** Your task **
In the records below, begin at the line that has "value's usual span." and stop after the line that has "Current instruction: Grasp"; quote those lines verbatim and nothing more.
Information section start
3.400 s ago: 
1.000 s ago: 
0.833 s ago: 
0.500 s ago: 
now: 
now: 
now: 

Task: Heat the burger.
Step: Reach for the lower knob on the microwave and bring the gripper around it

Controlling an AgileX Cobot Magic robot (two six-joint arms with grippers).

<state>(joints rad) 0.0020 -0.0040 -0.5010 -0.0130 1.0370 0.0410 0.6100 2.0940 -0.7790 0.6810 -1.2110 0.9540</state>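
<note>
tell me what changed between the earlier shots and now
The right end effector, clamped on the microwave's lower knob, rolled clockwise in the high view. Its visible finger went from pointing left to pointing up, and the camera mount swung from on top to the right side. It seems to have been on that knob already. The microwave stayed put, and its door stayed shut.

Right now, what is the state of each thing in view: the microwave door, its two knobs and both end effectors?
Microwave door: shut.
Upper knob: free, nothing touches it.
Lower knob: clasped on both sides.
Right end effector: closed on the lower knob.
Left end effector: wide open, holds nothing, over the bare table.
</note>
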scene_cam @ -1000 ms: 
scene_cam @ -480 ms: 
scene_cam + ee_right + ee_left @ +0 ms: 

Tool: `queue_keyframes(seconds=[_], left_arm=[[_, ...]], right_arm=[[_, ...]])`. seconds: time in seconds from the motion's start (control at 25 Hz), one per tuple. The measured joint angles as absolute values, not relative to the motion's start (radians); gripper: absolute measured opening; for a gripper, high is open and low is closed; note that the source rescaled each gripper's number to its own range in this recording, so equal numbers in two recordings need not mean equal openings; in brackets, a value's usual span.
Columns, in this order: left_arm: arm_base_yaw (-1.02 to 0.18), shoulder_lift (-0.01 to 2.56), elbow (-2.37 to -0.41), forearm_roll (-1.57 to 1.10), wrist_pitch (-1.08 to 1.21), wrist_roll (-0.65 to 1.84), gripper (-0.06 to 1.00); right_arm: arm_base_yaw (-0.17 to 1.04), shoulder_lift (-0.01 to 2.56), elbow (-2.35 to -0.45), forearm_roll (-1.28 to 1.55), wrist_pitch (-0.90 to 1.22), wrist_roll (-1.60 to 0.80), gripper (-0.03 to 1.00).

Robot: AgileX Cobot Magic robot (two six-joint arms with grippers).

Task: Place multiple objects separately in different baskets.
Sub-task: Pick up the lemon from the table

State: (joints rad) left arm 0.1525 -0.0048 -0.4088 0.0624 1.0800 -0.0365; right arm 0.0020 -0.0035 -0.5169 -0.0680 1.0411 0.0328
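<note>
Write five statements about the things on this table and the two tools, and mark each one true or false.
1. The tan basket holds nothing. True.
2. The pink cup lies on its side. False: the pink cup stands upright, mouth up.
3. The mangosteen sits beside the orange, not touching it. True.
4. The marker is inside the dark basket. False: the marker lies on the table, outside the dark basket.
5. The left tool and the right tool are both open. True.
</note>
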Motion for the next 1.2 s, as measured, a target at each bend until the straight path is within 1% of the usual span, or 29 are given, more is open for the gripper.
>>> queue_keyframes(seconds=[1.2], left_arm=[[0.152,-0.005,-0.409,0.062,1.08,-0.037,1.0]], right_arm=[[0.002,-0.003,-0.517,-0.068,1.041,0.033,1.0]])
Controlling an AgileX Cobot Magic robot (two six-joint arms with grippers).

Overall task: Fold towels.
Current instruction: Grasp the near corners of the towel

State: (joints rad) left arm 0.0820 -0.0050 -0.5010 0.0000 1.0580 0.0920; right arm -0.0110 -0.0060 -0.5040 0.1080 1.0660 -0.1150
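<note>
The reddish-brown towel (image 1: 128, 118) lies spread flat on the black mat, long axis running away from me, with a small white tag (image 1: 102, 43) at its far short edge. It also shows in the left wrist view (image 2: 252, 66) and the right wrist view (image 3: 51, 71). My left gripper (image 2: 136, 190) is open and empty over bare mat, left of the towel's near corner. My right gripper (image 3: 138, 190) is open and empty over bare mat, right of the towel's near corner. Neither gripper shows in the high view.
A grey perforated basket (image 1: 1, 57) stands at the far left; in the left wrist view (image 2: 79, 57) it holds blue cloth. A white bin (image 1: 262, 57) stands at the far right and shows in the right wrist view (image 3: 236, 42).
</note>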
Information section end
** Solution to the problem **
Tool: `queue_keyframes(seconds=[_], left_arm=[[_, ...]], right_arm=[[_, ...]])`. seconds: time in seconds from the motion's start (control at 25 Hz), one per tuple. The measured joint angles as absolute values, not relative to the motion's start (radians); gripper: absolute measured opening; for a gripper, high is open and low is closed; note that the source rescaled each gripper's number to its own range in this recording, so equal numbers in two recordings need not mean equal openings; in brackets, a value's usual span.
Columns, in this order: left_arm: arm_base_yaw (-1.02 to 0.18), shoulder_lift (-0.01 to 2.56), elbow (-2.37 to -0.41), forearm_roll (-1.57 to 1.10), wrist_pitch (-1.08 to 1.21), wrist_roll (-0.65 to 1.84), gripper (-0.06 to 1.00); right_arm: arm_base_yaw (-0.17 to 1.04), shoulder_lift (-0.01 to 2.56), elbow (-2.35 to -0.45), forearm_roll (-1.28 to 1.55), wrist_pitch (-0.90 to 1.22), wrist_roll (-1.60 to 0.80), gripper (-0.03 to 1.00).

Robot: AgileX Cobot Magic robot (two six-joint arms with grippers).

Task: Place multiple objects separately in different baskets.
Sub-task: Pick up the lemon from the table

State: (joints rad) left arm 0.1525 -0.0048 -0.4088 0.0624 1.0800 -0.0365; right arm 0.0020 -0.0035 -0.5169 -0.0680 1.0411 0.0328
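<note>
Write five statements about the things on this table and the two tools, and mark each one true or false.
1. The tan basket holds nothing. True.
2. The pink cup lies on its side. False: the pink cup stands upright, mouth up.
3. The mangosteen sits beside the orange, not touching it. True.
4. The marker is inside the dark basket. False: the marker lies on the table, outside the dark basket.
5. The left tool and the right tool are both open. True.
</note>
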Motion for the next 1.2 s, as measured, a target at each bend until the straight path is within 1% of the usual span, or 29 are given, more is open for the gripper.
>>> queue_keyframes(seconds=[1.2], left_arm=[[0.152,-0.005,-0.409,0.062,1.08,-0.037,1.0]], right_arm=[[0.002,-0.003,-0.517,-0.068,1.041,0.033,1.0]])
Controlling an AgileX Cobot Magic robot (two six-joint arms with grippers).

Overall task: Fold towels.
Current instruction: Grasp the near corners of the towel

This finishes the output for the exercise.